- Developer: Silent Software
- Publisher: Buena Vista Software
- Composer: Jim Andron
- Platforms: MS-DOS, Amiga, Atari ST, Apple II, Commodore 64
- Release: NA: July 26, 1988; EU: December 31, 1988;
- Genre: Action
- Mode: Single-player

= Who Framed Roger Rabbit (1988 video game) =

Who Framed Roger Rabbit is a video game based on the film of the same name for MS-DOS, Amiga, Atari ST, Apple II, and Commodore 64. It was released by Buena Vista Software in 1988, and was the first video game directly published by Disney themselves.

==Gameplay==
The player controls Roger Rabbit through four levels, each with its own specific task to complete.

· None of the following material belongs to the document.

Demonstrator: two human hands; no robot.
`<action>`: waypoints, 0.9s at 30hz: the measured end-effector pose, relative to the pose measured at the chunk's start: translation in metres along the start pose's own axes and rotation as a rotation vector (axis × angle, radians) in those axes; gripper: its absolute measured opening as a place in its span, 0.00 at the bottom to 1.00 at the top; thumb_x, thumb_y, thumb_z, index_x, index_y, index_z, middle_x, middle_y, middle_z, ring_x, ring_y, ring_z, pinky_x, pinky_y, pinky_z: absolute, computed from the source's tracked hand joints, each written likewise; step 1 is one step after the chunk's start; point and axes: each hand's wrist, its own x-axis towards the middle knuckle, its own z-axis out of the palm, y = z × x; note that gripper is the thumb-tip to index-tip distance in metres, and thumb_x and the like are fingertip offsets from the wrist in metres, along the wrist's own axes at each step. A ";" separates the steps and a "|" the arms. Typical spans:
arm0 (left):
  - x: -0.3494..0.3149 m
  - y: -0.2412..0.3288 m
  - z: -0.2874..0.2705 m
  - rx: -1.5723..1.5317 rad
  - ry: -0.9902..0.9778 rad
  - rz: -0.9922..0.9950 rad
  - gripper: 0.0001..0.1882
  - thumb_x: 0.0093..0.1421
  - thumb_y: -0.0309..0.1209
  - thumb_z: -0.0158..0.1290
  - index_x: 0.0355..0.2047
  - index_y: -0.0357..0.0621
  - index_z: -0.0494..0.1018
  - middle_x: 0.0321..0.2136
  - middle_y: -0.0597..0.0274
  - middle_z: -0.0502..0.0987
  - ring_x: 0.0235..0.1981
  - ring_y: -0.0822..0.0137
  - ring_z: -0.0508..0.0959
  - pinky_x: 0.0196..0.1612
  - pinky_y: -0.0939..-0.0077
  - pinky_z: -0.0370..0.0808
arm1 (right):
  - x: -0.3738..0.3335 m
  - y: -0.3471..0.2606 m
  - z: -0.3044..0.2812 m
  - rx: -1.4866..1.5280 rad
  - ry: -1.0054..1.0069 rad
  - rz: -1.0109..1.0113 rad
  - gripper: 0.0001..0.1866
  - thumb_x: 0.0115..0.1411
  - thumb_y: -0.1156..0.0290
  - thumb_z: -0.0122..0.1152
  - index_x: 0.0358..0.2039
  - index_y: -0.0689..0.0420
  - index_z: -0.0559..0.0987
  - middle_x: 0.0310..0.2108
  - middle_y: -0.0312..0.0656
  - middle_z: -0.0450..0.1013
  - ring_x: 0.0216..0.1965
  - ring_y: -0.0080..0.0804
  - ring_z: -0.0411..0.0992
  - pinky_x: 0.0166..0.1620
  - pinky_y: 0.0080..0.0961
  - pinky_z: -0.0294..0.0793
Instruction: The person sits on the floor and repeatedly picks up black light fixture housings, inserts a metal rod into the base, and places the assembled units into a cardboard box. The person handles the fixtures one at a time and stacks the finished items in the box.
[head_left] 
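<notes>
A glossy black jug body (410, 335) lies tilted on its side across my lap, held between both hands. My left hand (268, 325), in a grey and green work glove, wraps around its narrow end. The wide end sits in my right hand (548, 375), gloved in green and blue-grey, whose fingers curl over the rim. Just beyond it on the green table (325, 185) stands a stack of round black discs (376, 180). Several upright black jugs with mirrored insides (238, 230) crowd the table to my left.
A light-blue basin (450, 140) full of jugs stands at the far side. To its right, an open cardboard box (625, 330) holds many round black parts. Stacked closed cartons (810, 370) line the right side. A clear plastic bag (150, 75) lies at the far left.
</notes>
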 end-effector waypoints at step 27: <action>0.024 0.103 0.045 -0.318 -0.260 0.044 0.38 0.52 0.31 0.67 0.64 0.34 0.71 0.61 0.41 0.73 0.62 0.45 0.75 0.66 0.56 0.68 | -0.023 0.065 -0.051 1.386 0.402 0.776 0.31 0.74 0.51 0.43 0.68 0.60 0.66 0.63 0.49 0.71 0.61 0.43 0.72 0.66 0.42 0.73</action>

In the first level, the player must drive Benny the Cab to reach the Ink and Paint Club before the Toon Patrol, jumping and swerving to avoid cars and puddles of Dip on the road. The second level is set within the club; here, the player must pick up all the sheets of paper being laid on the tables by the penguin waiters, since one of them is Marvin Acme's will. However, the player has to avoid picking up whiskey drinks or being grabbed by the club's gorilla bouncer. The third level is another race against the Toon Patrol to Acme's Gag Factory, and the fourth requires the player to use various joke items to get past the weasels, stop Doom, and save Roger's wife Jessica from being obliterated by Doom's Dip cannon.

The box includes a short catalog of items available in the final level, providing the player with hints on how to complete the game.

==Reception==
Compute! stated that Roger Rabbit was "as entertaining as it is exciting" with good graphics, sound, and "several hours of pleasurable playing".